Clone sites still pop up using these names, but none are run by the original operators, and they tend to be loaded with malware, fake ad redirects, and crypto miners. If you want to read more about what’s still standing, I keep an updated list of 9anime alternatives and free anime streaming sites. My advice in 2026 is simple: the legal free tiers on Crunchyroll, Tubi, and Muse Asia now cover most of what people used piracy sites for, without the risk.
Frequently Asked Questions
What is the best anime app in 2026?
Crunchyroll is the best anime app for iOS and Android in 2026. After Funimation merged into it in April 2024, it carries 25,000+ episodes, same-day simulcasts, and the full Funimation dub catalog. Plans start at $9.99/mo for Fan, and there’s a free ad-supported tier. For a free no-account option, Tubi is the best alternative.
What happened to the Funimation app?
Funimation shut down on April 2, 2024. Sony, which owned both services, merged Funimation into Crunchyroll. The Funimation app was removed from every platform and its website now redirects to Crunchyroll.

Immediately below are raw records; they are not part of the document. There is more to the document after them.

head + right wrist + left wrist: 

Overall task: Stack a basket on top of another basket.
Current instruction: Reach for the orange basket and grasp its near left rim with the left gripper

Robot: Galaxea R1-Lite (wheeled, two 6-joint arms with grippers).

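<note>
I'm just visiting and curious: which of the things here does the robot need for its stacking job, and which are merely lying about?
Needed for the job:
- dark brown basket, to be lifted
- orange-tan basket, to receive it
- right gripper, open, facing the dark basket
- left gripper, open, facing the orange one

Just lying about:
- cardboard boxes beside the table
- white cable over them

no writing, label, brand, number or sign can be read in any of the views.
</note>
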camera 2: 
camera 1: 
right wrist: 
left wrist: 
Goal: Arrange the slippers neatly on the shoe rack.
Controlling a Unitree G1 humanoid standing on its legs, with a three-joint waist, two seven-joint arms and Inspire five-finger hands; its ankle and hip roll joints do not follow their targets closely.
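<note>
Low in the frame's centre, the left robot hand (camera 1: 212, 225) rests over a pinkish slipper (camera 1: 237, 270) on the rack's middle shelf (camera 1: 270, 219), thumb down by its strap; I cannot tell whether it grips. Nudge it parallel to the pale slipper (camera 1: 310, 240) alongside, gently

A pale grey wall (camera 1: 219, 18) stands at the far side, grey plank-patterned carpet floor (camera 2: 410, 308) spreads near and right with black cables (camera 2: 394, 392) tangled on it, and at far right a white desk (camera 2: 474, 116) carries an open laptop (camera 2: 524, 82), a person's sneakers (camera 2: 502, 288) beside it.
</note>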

All SimulDubs, the dubbed back catalog, and exclusives are now on Crunchyroll, so former subscribers should move there.
How much does Crunchyroll cost in 2026?
After a February 2026 price increase, Crunchyroll Fan is $9.99/mo, Mega Fan is $13.99/mo, and Ultimate Fan is $17.99/mo. This was the first Fan-tier increase in the US since 2019. There’s also a free ad-supported tier, and new accounts can usually get a discounted first three months.
Are AniWave, HiAnime, and AnimeKai still working?
No. AnimixPlay closed in 2022, AniWave (9anime) went dark in August 2024, HiAnime ceased operations in 2025, and AnimeKai shut down in May 2026. They were taken down through FBI Operation 404, INTERPOL, and ACE anti-piracy enforcement. Clones using those names exist but are unsafe. Use legal free tiers like Crunchyroll, Tubi, or Muse Asia instead.
What is the best free anime app?
Tubi is the best fully free anime app because it needs no account and has titles like Naruto, One Punch Man, and Akira. Crunchyroll’s free ad-supported tier is the next best, and in select Asian regions the Muse Asia YouTube channel streams new episodes for free within hours of the Japan broadcast.
Is Tubi good for anime?
Yes, Tubi is one of the best free options for anime. It has titles like Naruto, One Punch Man, and Akira, all completely free with ads. No account is required. The anime catalog is smaller than Crunchyroll’s, but for a free service with no sign-up, it’s excellent.
What happened to VRV and AnimeLab?
VRV shut down in November 2023 and AnimeLab merged into Funimation in 2021. Since Funimation itself merged into Crunchyroll in 2024, all content from VRV, AnimeLab, and Funimation is now available on Crunchyroll. If you used any of these services, Crunchyroll is the replacement.